Congress has known for decades of the railroad industry’s propensity for hiding and lying about worker injuries. It held a landmark hearing in 2007 to examine the practice. Congressional staffers found government reports that identified “a long history” of railroads underreporting injuries, deaths and near misses. They had identified more than 200 cases in which workers said they were harassed following injuries and lined up a number of them to speak. “We are going to hear some very startling and dismaying testimony,” House Transportation and Infrastructure Committee Chairman James Oberstar said at the beginning of the hearing, “but it has to be laid out in the public.”
In the wake of those hearings, Congress passed an update of the Federal Railroad Safety Act in 2008, which toughened safety rules, oversight and whistleblower protections and specified that railroad companies had to ensure their injured workers got prompt medical care.
But 15 years later, ProPublica found, many of the problems persist, in large part because many of their drivers persist. “I believe it’s linked to their bonus structure,” Wissman said of the rail companies. “There’s no ands, ifs or buts about it.”

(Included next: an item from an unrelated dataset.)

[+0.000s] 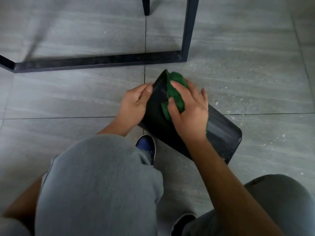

The Association of American Railroads, the industry’s lobbying arm, did not comment on those incentives but said employee safety has improved because of the companies’ concerted efforts.
“Railroads patently reject the unsubstantiated allegation that there is a systemic safety culture lapse or widespread underreporting of injuries,” association officials said in a statement. “Isolated incidents or behaviors do not reflect an industry-wide problem or account for the thousands of professional railroaders who work safely and responsibly every day. Let us be clear: there is no distinction between railroad culture and safety culture. Railroad culture is safety culture.”
The railroad companies mentioned in this story echoed those points, saying their rules require them to promptly report injuries and forbid retaliation against hurt workers. “Allegations that managers are incentivized to hide or ignore injured employees are false,” a Union Pacific spokesperson said in a statement. Read the companies’ and AAR statements.Karl Alexy, chief safety officer for the FRA, said there is a “yawning gap” between what he hears from top leaders and the management culture on the ground level. “These guys up at the headquarters certainly have the perspective that it’s unacceptable and they don’t want it to happen,” he said. In fact, according to the FRA, Union Pacific disciplined one or more managers this summer for misclassifying injuries so that they didn’t have to report them to regulators.
“But then they’ll turn around and put these unrealistic expectations on these managers out in the field,” Alexy said, “and [the managers] are like, ‘I got to do whatever I can do, because otherwise, I’m going to lose my job.’”
ProPublica previously reported about how, in a quest to maximize profits, railroad companies are pushing managers to keep trains moving at all costs by using performance metrics that penalize them for delays, even those caused by fixing safety hazards. Those scorecards, which can dictate five-figure bonuses, also tally worker injuries. But it’s not just about money.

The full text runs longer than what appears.